Besides the comedy and horror film trailers, all of the other trailers had very epic, build-up music. I notice that music really affects my emotions, and so I imagine it affects others in the same way. Dramatic music is very carefully placed. It builds-up, usually pauses for dramatic effect then comes back in loud and epic. Also in these types of trailers, the sound effects are piercing, not in a horrific way, but just dramatizes the intensity of the story that is being told (examples: blades slashing, whips cracking etc.). In the horror film trailers, there is a lot screaming, slamming doors, and creepy quiet ticks or breathing. In the comedy, one would recognize some typical sitcom, happy music in the background. The average length of the trailers (not the recut) was about 2 minutes and 28 seconds. Official trailers are usually 2 and a half minutes, but for American Hustle (gangster film), the first test trailer was 1 minute 50 seconds. When it comes to the movies I and some others really want to see, (books to movies) 2 and a half minutes isn’t long enough! With the Divergent, Catching Fire and Percy Jackson trailers, studios usually come out with a couple different trailers and show some different scenes, which increases the audiences desire to see the movie even more. For the recut movie trailers they were only 2 minutes and 10 seconds; and the TV series introduction was only 50 seconds.

This was my favorite trailer, mostly because I had no idea that another 300 movie was coming out!

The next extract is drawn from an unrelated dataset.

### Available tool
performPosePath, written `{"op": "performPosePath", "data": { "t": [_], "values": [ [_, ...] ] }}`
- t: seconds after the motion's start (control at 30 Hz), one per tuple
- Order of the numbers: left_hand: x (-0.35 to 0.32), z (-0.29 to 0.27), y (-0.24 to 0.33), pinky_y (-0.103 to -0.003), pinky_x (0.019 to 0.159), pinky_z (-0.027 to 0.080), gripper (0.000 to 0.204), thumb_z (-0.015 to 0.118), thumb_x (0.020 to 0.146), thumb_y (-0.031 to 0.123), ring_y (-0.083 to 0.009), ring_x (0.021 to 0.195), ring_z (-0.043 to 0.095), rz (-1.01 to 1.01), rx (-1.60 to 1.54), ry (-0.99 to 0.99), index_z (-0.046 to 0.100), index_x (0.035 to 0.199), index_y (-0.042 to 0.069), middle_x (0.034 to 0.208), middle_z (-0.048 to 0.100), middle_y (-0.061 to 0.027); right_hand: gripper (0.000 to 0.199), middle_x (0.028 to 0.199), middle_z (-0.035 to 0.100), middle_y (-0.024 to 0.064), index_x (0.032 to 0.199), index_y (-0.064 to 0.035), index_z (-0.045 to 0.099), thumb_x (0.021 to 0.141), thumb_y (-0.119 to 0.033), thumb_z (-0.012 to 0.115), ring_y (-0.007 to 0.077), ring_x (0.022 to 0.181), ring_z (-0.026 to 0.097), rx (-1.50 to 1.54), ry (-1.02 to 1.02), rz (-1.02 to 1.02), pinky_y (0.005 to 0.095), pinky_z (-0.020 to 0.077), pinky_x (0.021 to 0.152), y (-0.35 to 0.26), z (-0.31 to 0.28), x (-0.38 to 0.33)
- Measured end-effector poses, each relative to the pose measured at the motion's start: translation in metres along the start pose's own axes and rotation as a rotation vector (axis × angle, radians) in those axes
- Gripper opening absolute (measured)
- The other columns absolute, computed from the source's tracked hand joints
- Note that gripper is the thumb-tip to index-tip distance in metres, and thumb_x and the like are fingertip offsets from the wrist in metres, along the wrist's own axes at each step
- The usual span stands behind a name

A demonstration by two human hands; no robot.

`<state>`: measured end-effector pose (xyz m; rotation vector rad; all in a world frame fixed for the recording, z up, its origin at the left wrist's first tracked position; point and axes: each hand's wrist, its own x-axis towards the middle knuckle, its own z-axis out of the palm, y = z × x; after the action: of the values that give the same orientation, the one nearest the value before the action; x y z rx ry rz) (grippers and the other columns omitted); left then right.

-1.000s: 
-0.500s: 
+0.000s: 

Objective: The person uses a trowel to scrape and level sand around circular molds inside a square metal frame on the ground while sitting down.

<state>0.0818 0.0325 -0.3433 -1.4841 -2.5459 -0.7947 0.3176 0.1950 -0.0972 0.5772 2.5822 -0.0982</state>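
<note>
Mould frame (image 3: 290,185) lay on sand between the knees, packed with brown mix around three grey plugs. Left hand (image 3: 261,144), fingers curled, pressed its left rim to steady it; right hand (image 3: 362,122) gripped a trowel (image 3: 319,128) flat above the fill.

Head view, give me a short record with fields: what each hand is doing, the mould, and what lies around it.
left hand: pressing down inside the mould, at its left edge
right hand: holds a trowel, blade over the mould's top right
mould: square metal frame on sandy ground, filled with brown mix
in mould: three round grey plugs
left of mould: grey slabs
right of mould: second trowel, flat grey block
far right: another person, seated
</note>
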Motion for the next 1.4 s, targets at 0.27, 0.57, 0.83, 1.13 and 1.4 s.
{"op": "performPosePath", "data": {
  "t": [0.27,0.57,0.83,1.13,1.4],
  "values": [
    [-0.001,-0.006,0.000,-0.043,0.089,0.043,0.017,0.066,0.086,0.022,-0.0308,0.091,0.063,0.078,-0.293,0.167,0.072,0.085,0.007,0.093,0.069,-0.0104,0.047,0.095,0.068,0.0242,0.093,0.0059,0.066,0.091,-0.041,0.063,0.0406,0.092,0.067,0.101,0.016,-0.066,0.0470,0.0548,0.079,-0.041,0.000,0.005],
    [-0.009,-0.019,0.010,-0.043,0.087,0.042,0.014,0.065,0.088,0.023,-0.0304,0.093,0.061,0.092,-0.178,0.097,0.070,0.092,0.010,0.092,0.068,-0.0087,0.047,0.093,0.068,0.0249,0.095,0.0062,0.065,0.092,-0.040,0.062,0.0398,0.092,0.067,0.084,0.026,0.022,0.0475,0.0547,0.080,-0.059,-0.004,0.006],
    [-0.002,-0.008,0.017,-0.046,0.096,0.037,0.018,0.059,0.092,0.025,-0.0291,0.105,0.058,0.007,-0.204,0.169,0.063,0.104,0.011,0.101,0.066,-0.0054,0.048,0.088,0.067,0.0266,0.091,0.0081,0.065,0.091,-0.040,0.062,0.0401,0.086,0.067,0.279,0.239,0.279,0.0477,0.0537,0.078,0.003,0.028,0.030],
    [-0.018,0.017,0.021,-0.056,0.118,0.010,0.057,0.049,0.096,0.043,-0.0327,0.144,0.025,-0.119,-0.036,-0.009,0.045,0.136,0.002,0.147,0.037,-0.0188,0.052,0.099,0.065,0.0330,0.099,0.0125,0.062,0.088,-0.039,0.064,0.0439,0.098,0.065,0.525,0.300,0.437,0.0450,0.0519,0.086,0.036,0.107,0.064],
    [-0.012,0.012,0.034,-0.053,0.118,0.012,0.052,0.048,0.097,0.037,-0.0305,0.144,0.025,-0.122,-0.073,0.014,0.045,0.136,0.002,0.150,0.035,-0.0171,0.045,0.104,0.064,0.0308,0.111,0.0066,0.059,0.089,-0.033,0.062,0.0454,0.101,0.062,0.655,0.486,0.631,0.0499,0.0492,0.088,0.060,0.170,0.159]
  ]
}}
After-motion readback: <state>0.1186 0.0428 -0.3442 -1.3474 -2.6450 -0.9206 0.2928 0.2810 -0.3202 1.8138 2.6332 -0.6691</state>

For the dramatic trailers, dialogue was carefully placed in order to increase suspense. In the book to movie trailers, it was either an inspirational or threatening monologue that a character would say. They start talking, then there is a dramatic pause, then they would say the one word or phrase that captures the audiences’ attention (example: Catching Fire– the word “hope”). Or in the remake trailer (Romeo & Juliet), they use quotes from the story to fill the background.  Typography was used in every trailer. Usually the epic music is playing in the background and it cuts to the words, then to a dramatic close-up reaction shot of a character, words again, then a quicker montage of events in the movie. For the drama movies, a bold, eye catching font is used. In the horror trailer and creepy looking font was used; and in the comedy a softer font is used.

The recut trailers very cleverly took the shots of characters smiling or laughing in the drama and made it into the rom com, or the dramatic scenes/faces and turn use them for the horror theme. All of the recut trailers I watched had typography, especially the TV introduction- on almost every cut, in order to introduce the characters and credit the writers, editors and director. The maximum number of times type appeared on the Game of Thrones trailer was 21 times. Each trailer, depending on the genre it is portraying has a unique way to intrigue their audience.

Trailers: Catching Fire, Percy Jackson and the Sea of Monsters, Divergent, Romeo & Juliet, The Apparition, American Hustle, 300: Rise of an Empire, and The Secret Lives of Dorks.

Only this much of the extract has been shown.